# Pressemeldung: Riesenbarsch aus Holland



## Thomas9904 (13. Januar 2016)

Pressemeldung

*Riesenbarsch aus Holland​*






Tostedt. 
Quantum-Teamangler Dirk Fastenau begann das Jahr 2016 gleich mit Paukenschlag, einem schier unglaublichen Riesenbarsch: 
Als er zusammen mit Steffen Schulz und seinem Teamkollegen Fredrik Harbort und Zebco Europe Produktmanager Adrian Prus nach Holland (Nähe Rotterdam) auf Tour ging, war das Ziel klar abgesprochen: 
Die vier Angler wollten sich an der gezielten Großbarschfischerei probieren und die Bedingungen spielten mit. 
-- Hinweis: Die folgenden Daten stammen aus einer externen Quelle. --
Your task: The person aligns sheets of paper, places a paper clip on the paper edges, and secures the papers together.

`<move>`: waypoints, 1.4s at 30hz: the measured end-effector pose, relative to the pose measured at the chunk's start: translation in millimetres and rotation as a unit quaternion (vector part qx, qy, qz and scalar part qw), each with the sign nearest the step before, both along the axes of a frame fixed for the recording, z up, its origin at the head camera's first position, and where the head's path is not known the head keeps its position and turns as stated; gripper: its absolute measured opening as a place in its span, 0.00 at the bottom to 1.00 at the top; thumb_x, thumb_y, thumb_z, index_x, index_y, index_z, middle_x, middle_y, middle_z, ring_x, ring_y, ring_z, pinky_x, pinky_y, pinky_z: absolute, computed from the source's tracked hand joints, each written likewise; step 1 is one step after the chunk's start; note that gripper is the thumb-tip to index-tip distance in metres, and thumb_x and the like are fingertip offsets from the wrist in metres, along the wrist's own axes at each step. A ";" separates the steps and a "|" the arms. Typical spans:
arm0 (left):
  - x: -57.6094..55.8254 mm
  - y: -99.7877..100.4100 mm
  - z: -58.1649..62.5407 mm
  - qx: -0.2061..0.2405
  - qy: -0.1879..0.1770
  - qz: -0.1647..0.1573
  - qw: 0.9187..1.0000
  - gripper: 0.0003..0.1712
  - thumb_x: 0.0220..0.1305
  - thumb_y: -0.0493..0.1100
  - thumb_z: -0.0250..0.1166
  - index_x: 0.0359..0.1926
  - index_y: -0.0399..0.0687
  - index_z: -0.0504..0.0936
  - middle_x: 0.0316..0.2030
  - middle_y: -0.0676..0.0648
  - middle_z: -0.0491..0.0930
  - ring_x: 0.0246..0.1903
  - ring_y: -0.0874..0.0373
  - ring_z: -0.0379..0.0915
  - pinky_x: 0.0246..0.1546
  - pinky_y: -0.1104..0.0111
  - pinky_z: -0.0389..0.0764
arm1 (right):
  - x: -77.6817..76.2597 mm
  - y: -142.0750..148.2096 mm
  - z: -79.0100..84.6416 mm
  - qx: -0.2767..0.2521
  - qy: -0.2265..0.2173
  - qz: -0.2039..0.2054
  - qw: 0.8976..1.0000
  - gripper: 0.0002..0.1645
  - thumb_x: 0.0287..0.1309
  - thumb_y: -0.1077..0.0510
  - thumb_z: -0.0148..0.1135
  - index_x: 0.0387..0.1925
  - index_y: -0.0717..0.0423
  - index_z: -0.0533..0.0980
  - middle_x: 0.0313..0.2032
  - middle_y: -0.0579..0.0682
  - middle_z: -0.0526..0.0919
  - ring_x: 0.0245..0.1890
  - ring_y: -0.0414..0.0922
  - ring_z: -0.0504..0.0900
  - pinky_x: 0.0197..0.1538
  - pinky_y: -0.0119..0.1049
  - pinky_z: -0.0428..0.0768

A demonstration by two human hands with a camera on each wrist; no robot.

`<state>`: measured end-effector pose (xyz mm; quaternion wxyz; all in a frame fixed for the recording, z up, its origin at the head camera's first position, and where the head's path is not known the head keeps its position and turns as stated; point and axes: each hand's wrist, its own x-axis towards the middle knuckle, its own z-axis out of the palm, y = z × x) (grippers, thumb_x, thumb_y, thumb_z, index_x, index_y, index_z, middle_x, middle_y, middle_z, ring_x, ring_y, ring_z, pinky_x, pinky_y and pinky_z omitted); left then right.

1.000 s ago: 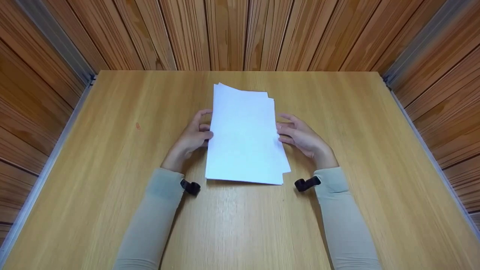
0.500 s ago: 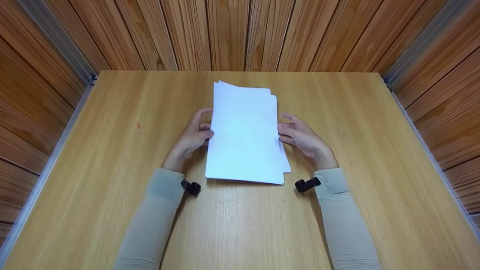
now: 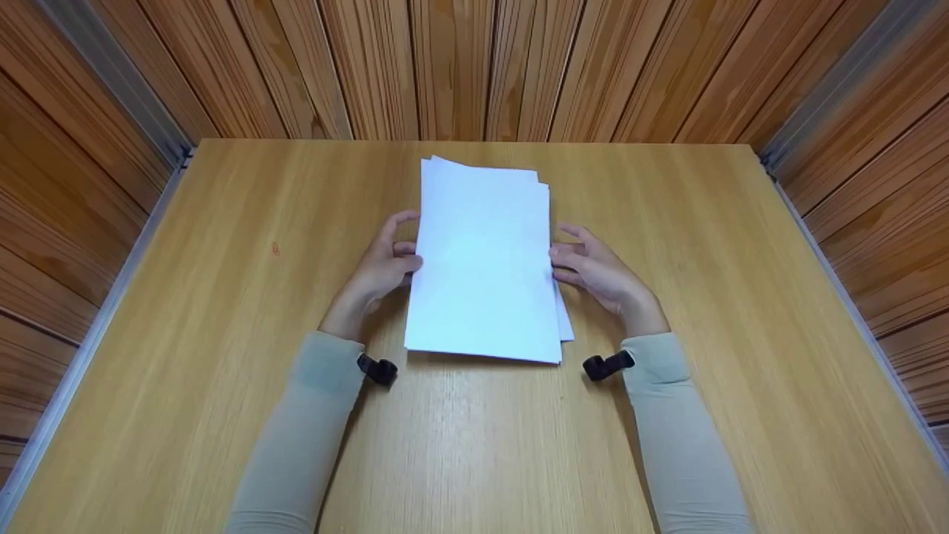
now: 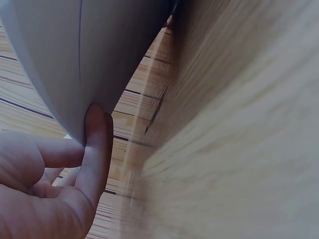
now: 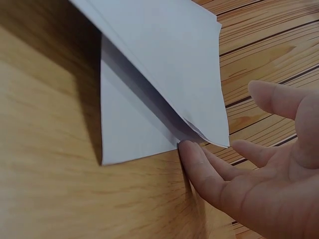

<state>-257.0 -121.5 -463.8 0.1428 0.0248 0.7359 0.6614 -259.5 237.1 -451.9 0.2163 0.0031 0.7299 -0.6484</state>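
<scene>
An uneven stack of white paper sheets [image 3: 482,267] lies between both hands at the middle of the table, its edges out of line. At its left edge my left hand [image 3: 379,267] pinches the sheets; in the left wrist view a fingertip [image 4: 94,117] presses the face of the lifted paper [image 4: 65,59]. My right hand [image 3: 597,271] holds the right edge with its fingertips. In the right wrist view the upper sheets [image 5: 164,55] stand apart from the lower ones [image 5: 124,119], and a fingertip [image 5: 188,149] touches where they meet. One digit is raised off the paper.
The light wooden table [image 3: 474,445] reaches back to a plank wall [image 3: 452,67]. A small red mark or paper clip [image 3: 275,249] is on the table at the left. A black wrist camera [image 3: 378,371] is worn on the left wrist, another [image 3: 608,364] on the right.
The upper sheets have shifted slightly away from the person and to the right, so less of the lower sheet shows at the right. Both hands have stayed nearly still.
</scene>
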 end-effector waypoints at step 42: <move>1.3 2.7 6.1 -0.004 0.028 0.017 0.999 0.39 0.77 0.30 0.56 0.79 0.66 0.61 0.50 0.38 0.81 0.47 0.45 0.82 0.40 0.62 0.79 | -2.5 -3.9 2.6 0.035 0.053 -0.044 0.997 0.44 0.78 0.55 0.60 0.85 0.50 0.50 0.71 0.60 0.71 0.68 0.53 0.74 0.71 0.50 0.73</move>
Bereits auf dem ersten Angelplatz am frühen Morgen konnte Dirk einen Fisch beim ersten Wurf haken. Kräftige Schüttler ließen auf ein Barsch hoffen und wenig später tauchte tatsächlich ein genau 50cm langes Exemplar auf. 
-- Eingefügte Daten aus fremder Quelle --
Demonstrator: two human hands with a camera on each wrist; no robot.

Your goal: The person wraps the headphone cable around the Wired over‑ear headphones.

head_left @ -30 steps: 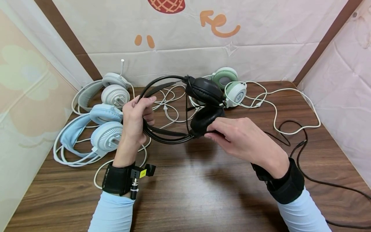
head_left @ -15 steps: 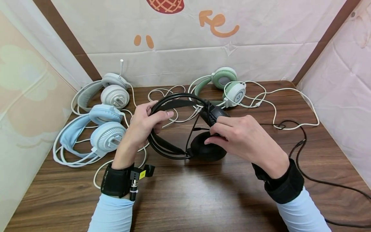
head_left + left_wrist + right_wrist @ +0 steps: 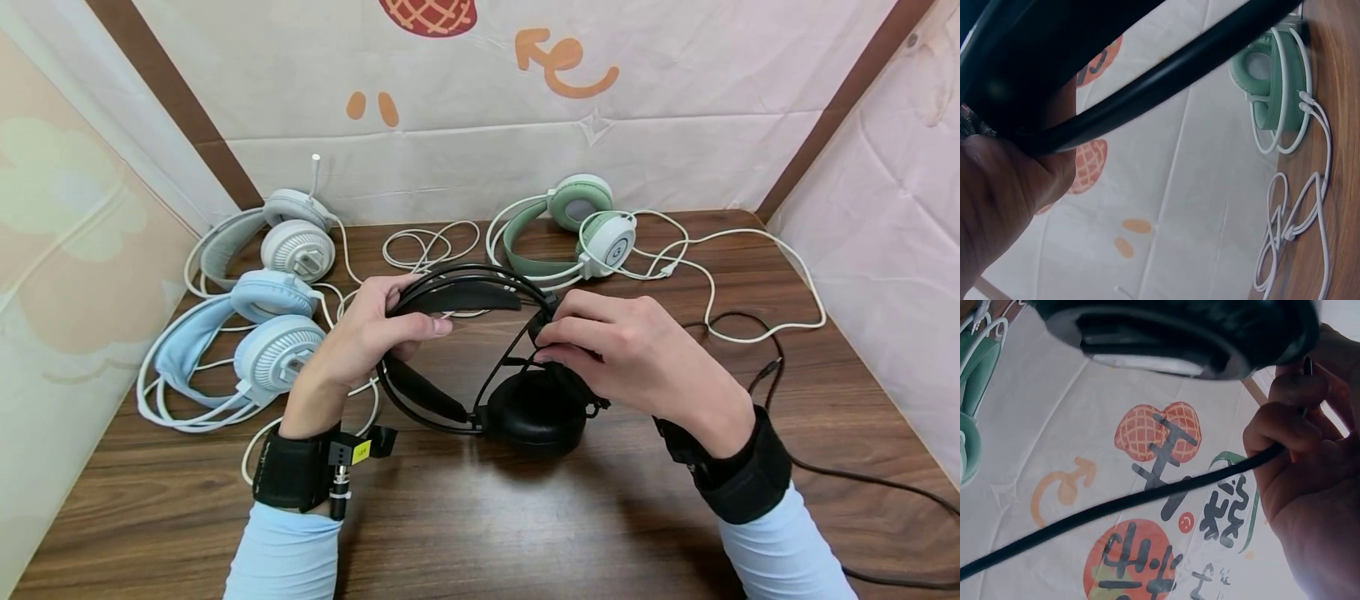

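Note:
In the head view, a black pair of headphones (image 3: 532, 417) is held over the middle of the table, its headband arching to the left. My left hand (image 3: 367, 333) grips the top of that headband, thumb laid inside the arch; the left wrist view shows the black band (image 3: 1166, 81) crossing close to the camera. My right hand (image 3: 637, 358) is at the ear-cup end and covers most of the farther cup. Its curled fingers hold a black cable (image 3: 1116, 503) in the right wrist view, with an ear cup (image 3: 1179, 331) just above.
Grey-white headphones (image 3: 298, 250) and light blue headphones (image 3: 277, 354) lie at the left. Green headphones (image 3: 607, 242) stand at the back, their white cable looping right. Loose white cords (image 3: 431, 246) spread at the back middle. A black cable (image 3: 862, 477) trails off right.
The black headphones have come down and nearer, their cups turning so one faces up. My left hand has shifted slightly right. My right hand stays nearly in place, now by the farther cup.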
Nach diesem Traumstart fingen die vier Angler noch einige weitere gute Fische, doch dann passierte eine Weile nichts mehr. Fastenau wechselte wieder auf den Erfolgsköder des Morgens, einen 12cm langen Quantum Battle Shad in der Farbe Salt&Pepper. 

Eine gute Entscheidung, wie sich zeigen sollte, denn wenig später war die Quantum Smoke Spinnrute erneut zum Halbkreis gebogen. Was dann nach kurzem Drill zum Vorschein kam, war der größte Barsch, den die vier Angler je gesehen hatten.

 Schnell beschlossen die Angelfreunde, den Ausnahmefang zu wiegen. Als die Waage bei 6 Pfund stehen blieb, wurde allen klar, dass es sich um einen echten Sensationsfang handelte. 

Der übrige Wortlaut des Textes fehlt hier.